(ACTIVITY): What you write should be the line containing "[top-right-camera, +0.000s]" followed by every line after it to the end of the listing, exactly as given, and nothing more.

(RECORDS PROVIDED):
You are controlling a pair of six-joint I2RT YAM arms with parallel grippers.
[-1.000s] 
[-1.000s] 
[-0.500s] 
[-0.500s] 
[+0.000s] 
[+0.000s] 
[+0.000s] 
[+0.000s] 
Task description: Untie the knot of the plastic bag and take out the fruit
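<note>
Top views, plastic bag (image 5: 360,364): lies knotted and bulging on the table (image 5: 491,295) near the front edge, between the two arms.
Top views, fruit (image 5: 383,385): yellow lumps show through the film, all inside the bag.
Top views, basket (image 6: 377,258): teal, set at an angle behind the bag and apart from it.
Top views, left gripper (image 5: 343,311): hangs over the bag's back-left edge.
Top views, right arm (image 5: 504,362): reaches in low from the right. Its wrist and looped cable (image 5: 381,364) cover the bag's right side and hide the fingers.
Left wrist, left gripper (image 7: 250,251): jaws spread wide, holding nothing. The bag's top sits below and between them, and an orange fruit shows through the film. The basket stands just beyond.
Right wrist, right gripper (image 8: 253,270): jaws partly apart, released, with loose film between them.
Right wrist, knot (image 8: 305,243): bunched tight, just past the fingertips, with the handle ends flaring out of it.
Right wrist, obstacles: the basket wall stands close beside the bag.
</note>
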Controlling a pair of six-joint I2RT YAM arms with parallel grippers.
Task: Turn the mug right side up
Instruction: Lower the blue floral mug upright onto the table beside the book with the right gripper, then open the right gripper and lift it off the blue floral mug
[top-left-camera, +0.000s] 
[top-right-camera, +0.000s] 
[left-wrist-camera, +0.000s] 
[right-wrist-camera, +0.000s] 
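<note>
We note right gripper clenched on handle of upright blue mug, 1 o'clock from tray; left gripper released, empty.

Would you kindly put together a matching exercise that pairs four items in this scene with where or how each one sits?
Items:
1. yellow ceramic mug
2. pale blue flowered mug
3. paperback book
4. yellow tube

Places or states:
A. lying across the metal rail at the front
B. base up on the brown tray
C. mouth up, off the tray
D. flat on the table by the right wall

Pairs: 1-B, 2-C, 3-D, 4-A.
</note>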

(TASK ANSWER):
[top-right-camera, +0.000s] 
[left-wrist-camera, +0.000s] 
[right-wrist-camera, +0.000s] 
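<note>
We note right gripper clenched on handle of upright blue mug, 1 o'clock from tray; left gripper released, empty.

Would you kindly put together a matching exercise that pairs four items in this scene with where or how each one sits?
Items:
1. yellow ceramic mug
2. pale blue flowered mug
3. paperback book
4. yellow tube

Places or states:
A. lying across the metal rail at the front
B. base up on the brown tray
C. mouth up, off the tray
D. flat on the table by the right wall

Pairs: 1-B, 2-C, 3-D, 4-A.
</note>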

What the exercise required has been answered in full.